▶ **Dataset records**
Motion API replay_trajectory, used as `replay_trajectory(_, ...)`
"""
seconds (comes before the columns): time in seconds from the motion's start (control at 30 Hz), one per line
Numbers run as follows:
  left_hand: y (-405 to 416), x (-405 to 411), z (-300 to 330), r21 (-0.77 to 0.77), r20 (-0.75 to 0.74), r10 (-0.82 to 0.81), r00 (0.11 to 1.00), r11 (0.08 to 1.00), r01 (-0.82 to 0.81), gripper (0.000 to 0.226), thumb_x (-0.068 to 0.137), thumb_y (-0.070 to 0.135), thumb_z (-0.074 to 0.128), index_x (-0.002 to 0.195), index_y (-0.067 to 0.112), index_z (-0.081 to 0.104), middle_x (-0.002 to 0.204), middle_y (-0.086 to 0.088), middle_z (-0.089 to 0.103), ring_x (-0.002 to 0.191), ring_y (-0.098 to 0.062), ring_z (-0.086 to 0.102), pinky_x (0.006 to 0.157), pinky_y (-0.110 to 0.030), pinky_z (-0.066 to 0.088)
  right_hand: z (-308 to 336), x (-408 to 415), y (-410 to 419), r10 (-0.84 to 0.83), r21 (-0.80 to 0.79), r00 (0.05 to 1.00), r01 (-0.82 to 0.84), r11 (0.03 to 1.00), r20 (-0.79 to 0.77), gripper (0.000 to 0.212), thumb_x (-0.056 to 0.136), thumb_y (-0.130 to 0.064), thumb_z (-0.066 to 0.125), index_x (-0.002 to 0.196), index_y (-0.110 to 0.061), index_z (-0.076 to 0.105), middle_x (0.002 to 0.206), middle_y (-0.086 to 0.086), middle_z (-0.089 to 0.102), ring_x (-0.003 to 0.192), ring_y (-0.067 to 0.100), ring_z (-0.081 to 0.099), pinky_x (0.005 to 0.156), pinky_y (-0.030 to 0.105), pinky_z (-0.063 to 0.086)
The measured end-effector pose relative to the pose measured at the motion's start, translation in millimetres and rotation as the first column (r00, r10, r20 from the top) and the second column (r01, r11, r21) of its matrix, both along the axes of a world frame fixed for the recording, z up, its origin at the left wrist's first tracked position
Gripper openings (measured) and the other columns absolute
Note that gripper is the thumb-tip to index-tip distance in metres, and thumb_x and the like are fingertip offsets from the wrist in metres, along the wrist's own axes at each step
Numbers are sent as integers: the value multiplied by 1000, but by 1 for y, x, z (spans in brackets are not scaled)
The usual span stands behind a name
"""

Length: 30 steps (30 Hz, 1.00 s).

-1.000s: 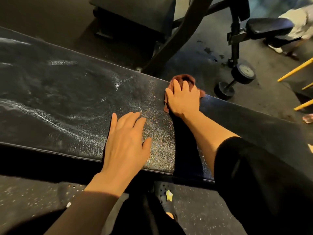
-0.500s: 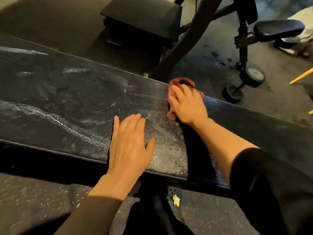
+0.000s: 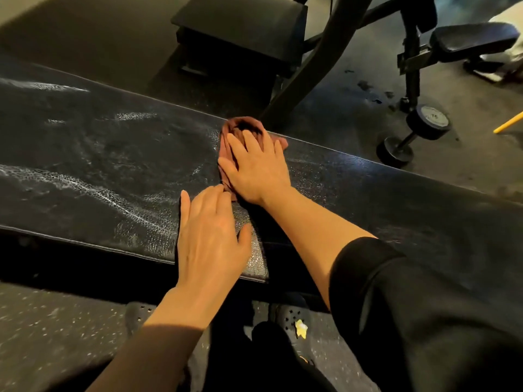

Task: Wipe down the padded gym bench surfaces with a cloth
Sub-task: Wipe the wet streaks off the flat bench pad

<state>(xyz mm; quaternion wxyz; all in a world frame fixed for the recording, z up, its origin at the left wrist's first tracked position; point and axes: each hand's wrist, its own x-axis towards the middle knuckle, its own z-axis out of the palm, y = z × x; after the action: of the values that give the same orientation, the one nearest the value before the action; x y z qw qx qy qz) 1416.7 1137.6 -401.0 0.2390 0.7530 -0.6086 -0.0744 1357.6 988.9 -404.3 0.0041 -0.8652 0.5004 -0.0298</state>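
From the head view, my right hand [image 3: 254,168] lies flat on the reddish-brown cloth [image 3: 240,128], fingers straight and spread, pressing it onto the padded bench [image 3: 99,165] near its far edge; that grip is open-handed, a push and not a pinch. My left hand [image 3: 209,236] rests palm-down on the pad just beside it, fingers relaxed and straight, fingertips almost touching the cloth's near corner, holding nothing. The bench's long axis runs from left to right across my view, tilting down toward the right, and the cloth sits about midway along what I can see. To the left of the cloth the vinyl shows pale streaks and a crackled sheen; to the right it looks darker and smoother. I judge the next stroke follows that long axis, and the right hand, already on the cloth, is the one to drive it while the left braces. Beyond the bench stand a black padded seat [image 3: 240,26], a slanted machine frame [image 3: 319,55], and a small dumbbell [image 3: 416,134] on the dark rubber floor [image 3: 353,108].
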Motion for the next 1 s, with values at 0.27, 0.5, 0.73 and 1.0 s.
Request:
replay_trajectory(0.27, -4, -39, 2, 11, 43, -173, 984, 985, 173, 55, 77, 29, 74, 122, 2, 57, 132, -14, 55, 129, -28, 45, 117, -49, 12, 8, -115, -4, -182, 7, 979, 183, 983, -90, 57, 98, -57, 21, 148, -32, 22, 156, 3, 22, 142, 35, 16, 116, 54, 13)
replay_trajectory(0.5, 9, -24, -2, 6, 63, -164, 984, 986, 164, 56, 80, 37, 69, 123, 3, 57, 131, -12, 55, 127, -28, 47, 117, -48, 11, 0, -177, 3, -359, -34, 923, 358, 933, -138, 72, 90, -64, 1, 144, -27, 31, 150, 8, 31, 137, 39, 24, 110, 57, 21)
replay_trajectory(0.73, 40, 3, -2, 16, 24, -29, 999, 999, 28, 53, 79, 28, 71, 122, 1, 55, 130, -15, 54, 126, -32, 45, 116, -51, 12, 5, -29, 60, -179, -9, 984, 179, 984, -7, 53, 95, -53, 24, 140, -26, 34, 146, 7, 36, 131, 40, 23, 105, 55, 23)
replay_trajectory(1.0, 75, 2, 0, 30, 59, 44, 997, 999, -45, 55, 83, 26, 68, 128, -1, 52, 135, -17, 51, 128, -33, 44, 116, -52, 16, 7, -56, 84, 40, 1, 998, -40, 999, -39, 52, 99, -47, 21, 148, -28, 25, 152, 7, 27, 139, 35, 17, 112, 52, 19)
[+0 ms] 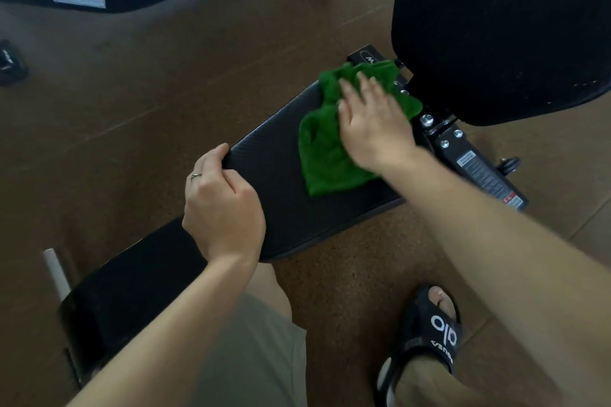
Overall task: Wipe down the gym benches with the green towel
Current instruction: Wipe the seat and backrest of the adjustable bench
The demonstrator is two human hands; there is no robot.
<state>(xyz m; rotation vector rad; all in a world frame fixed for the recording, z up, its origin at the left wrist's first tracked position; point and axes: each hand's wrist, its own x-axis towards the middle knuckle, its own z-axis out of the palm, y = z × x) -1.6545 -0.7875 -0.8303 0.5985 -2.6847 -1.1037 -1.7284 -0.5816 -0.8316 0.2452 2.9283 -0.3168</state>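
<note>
Benches first: black padded seat pad (281, 182) w/ textured vinyl lies across the middle, its black upright back pad (496, 26) at the top-right. Crumpled green terry towel (325, 155) sits on the seat's far end, near the hinge by the back pad. Right hand (373, 122) lies flat on the towel, fingers straight, pressing. Left hand (221, 205) curls round the seat's left edge, gripping it. Black slide sandal (429, 337) on brown floor (148, 92), bottom-right.
</note>
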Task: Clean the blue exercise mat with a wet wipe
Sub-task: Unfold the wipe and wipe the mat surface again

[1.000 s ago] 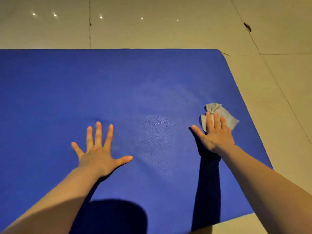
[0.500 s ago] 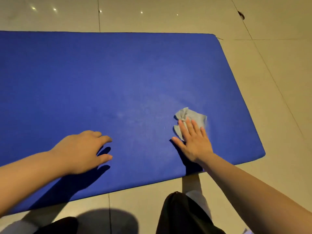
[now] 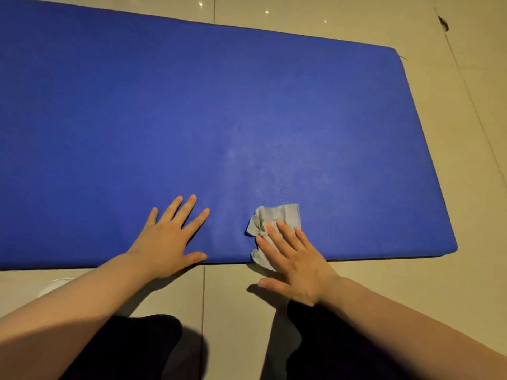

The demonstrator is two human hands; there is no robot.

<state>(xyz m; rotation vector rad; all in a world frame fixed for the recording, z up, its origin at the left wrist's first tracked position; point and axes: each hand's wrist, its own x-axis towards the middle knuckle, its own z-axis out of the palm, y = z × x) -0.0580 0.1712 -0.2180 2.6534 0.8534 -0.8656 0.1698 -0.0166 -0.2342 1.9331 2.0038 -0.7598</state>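
Observation:
The blue exercise mat (image 3: 192, 119) lies flat on the tiled floor and fills most of the view. A crumpled grey wet wipe (image 3: 277, 218) sits at the mat's near edge, partly hanging over it. My right hand (image 3: 293, 259) presses flat on the wipe with straight fingers, its thumb spread out over the floor. My left hand (image 3: 170, 237) rests flat on the mat's near edge, fingers spread, a little left of the wipe. A faint damp patch shows on the mat just beyond the wipe.
Beige floor tiles (image 3: 466, 187) surround the mat at the right, back and front. My dark-clothed knees (image 3: 153, 346) are at the bottom of the view. A pale round object (image 3: 53, 286) lies on the floor by my left forearm.
My right hand has dragged the wipe back toward me to the mat's near edge. My left hand, curled half a second ago, now lies flat with fingers spread. The view pulled back.

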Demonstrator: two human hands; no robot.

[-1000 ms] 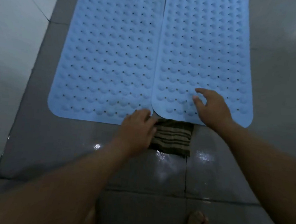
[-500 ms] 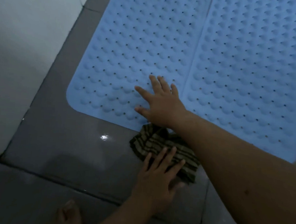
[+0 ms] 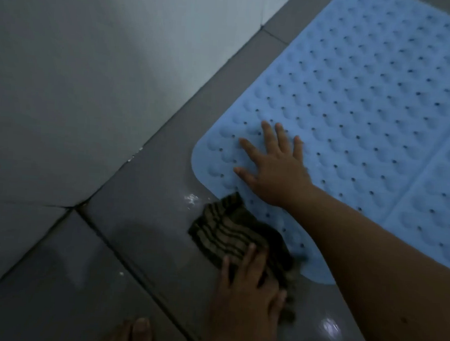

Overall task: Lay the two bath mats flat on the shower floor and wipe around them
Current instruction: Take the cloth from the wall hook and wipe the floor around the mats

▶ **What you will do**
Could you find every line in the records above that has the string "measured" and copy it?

▶ **Output below**
The measured end-effector pose relative to the pose measured at the motion's start, translation in millimetres and rotation as the first column (r00, r10, r20 from the top) and the second column (r01, r11, r21) of its matrix, both along the axes of a world frame fixed for the recording, z up, its origin at the left wrist's first tracked position
Gripper openings (measured) and the other columns absolute

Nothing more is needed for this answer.